Si Tayeb Mouri… Un héros dans l’ombre

Rendre hommage à un célèbre méconnu qui avait sacrifié sa tendre jeunesse pour que l’Algérie soit libérée du joug colonial, un homme qui, Malgré sa valeur et sa place parmi les héros de la révolution, est resté dans l’ombre.

L’aspirant Si Tayeb Mouri, l’enfant des Ait waghlis, tombé au champ d’honneur aux côtés de son ami intime le colonel Amirouche et d’autres héros tels le colonel Si El Houes ainsi que le sous-lieutenant Mnd Said Aissani, un autre enfant des Ait Waghlis, le 28 mars 1959,dans le Djebel Thameur, près de Boussaada.
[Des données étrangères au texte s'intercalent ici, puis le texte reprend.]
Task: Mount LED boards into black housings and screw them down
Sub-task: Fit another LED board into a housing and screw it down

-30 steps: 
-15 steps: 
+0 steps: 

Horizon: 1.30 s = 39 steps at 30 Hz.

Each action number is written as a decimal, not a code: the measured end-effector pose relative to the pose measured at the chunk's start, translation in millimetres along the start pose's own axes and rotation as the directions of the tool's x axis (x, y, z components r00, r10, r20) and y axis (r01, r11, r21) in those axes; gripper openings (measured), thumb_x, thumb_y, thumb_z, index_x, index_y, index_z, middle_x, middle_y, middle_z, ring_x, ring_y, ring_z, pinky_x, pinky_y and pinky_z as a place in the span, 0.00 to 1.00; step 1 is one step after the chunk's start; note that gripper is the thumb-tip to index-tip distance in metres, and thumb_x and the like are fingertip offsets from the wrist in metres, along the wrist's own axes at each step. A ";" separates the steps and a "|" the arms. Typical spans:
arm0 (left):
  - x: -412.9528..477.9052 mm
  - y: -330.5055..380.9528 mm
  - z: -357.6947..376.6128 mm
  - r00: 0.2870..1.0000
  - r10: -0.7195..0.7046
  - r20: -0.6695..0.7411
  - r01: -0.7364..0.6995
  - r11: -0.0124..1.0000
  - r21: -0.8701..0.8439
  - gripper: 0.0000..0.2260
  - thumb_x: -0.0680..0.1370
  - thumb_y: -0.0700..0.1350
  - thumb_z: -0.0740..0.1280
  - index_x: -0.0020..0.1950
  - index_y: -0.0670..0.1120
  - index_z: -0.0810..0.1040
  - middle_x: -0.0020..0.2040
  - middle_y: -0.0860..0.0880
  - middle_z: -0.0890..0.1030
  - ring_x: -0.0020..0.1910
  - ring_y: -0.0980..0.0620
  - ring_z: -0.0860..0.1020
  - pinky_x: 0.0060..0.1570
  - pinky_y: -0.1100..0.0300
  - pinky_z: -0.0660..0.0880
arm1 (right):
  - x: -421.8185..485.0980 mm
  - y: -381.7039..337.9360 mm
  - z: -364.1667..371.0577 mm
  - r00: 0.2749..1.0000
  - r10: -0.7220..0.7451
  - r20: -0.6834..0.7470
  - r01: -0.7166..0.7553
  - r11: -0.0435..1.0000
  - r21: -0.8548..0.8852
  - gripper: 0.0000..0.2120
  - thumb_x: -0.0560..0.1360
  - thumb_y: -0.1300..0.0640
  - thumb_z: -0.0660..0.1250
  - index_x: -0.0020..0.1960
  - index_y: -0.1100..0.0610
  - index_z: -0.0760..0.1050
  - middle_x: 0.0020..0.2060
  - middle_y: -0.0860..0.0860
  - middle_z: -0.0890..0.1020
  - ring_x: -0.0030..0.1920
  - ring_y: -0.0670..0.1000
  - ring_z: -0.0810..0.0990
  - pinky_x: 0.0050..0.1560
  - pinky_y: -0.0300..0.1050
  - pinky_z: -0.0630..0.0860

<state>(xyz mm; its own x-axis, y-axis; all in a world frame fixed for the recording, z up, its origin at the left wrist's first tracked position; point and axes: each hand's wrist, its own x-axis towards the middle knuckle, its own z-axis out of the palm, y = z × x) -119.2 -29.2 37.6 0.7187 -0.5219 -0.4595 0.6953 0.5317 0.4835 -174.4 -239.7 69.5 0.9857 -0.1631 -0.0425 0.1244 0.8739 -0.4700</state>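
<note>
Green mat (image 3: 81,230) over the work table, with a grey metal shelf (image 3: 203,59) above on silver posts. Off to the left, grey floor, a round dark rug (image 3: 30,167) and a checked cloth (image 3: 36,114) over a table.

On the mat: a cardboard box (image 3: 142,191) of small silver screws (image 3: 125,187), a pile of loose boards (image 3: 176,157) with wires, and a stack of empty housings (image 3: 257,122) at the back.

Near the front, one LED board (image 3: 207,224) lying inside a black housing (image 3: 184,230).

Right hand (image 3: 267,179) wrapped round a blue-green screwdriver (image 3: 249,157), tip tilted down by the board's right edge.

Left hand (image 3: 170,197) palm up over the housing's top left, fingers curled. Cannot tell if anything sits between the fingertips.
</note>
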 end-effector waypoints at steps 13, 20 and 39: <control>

Né en Août 1936 à Samaoun, Chemini, orphelin de mère, il avait fait l’école primaire de Thadarth Oufela, très jeune, lorsqu’il avait rejoint son père en France après une courte scolarité, il était embauché dans une imprimerie, à Paris, en tant qu’apprenti. Adopté par ses collègues pour son intelligence, son éducation et sa gentillesse, d’après le témoignage de son demi frère Mr Mouri Abdelkader. Il s’était intégré dans le parti nationaliste où il avait fait connaissance avec le colonel Amirouche. C’est en 1955 qu’il était rentré au pays dans la clandestinité car il était convoqué pour le service militaire il avait donc opté pour son engagement dans les maquis aux côtés du Lion du Djudjura, le colonel Amirouche jusqu’à ce que la faucheuse s’empare d’eux, ils s’étaient côtoyés pendant 5 ans en affrontant l’ennemi dans différents combats et ratissages, ils étaient très liés, c’était la confiance, la complicité et les mêmes principes qui les avaient réunis, selon ses proches amis du combat, dans leur témoignage lors du seul hommage qui lui a été rendu le 2 avril dernier au musée El moudjahid, à Bejaia.

Une des jeunesses immolées pour que l’indépendance soit réalisée, un homme de gloire qui s’était offert pour notre noble cause mais malheureusement, ignoré par les siens avant les autorités concernées, c’est le moment ou jamais qu’une stèle, en plein Aarch Ait Waghlis, lui soit érigée, qu’un grandiose hommage dans son village natal lui soit rendu, qu’une rue ou un édifice porte son illustre nom… Une fierté doit être étalée et exposée, mise en lumière, dépoussiérée et non être dans l’ombre.